Yönetmenliğini Derya Deniz’in yaptığı Hêza belgeseli Los Angeles Bağımsız Kadın Film Ödülleri Festivali’nde “En İyi Belgesel” ödülünü aldı.
Bu yıl yedincisi düzenlenen Los Angeles (LA) Bağımsız Kadın Film Festivali, dünyanın birçok yerinden kadın yönetmeni bir araya getirdi. Festival ödülleri “En İyi Uzun Metrajlı Anlatı Filmi”, “En İyi Kısa Öykü ve En İyi Montaj”, “En İyi Yönetmen”, “En İyi Aktris”, “En İyi Yapımcı”, “En İyi Sinematografi” ve “En İyi Belgesel” dahil olmak üzere 25 başlık altında verildi.
Üçüncü ödül
Festivale katılan Hêza belgeseli, “En İyi Belgesel” ödülüne layık görüldü. Hêza, Şengal'e yönelik 3 Ağustos 2014’te gerçekleşen DAİŞ çetelerinin saldırısı sonucu yaşanan Êzîdî soykırımı sırasında yaşamı tamamen değişen Êzîdî bir kadının hikayesini konu alıyor. Hêza belgeseli Nisan ayında İsveç Boden Uluslararası Film Festivali’nde “En İyi Belgesel”, Güney Asya’daki Bhutan’da gerçekleşen Druk International Film Festival’inde ise “Üstün Başar” ödülünü almıştı.

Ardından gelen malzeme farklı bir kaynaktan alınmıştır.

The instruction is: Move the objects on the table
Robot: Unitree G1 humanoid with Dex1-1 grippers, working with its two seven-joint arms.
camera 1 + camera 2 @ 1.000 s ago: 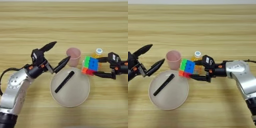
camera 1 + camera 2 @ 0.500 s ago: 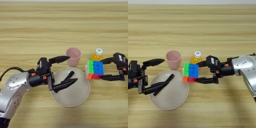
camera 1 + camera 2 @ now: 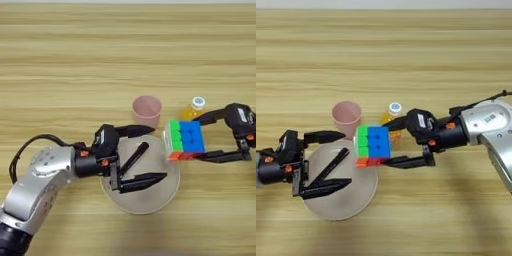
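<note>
Two hands: both over the light wooden plank surface [image 3: 60, 60].
Right hand [image 3: 390, 141]: clamps multicoloured puzzle cube [image 3: 373, 146] at round beige plate's [image 3: 150, 202] edge.
Left hand [image 3: 145, 155]: spread wide around black stick [image 3: 134, 157] on plate.
Small orange bottle, white cap [image 3: 392, 114]: upright behind cube, beside pink cup [image 3: 347, 117].

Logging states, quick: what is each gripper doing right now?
Left gripper: open, fingers either side of the black pen over the plate.
Right gripper: holding the puzzle cube.

Bottle [image 3: 391, 116] lower body hidden behind right claw [image 3: 390, 141] finger; cube [image 3: 372, 146] covers plate [image 3: 341, 210] rim.
</note>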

Belgeselin yönetmeni ve yapımcısı Derya Deniz, Hêza’nın DAİŞ’den kurtarılan ve DAİŞ’e karşı direnen tüm kadınlara atfen yapıldığını belirterek, “Ödüller onlara aittir” dedi.
Filmin hikayesi [1]
“Hêza”, bir yandan soykırım gerçeğini anlatırken, diğer yandan kendi acıları ve adalet mücadelesinin canlı tanığı olarak izleyicilerin karşısına çıkıyor. Hêza’nın öyküsü, aynı zamanda kaçırılan, köleleştirilen, katledilen, intihara sürüklenen ve özgürlüğe yürüyen tüm kadınları anlatıyor. Belgeselde, Hêza YJŞ’de Kürt Êzîdî bir kadın olarak karşımıza çıkarken bunun bir de öncesi var. Hêza, YJŞ’ye katılmadan önce DAİŞ tarafından kaçırılarak Reqa’ya götürülmüş, burada defalarca intihara kalkışmış ve sonunda kaçmayı başarmış bir direnişçiyi canlandırıyor. Kaçırılıp köleleştirilen Hêza, kurtulduktan bir yıl sonra YJŞ komutanı olarak 2016 yılında Reqa’yı özgürleştirmek için görev[1] alıyor.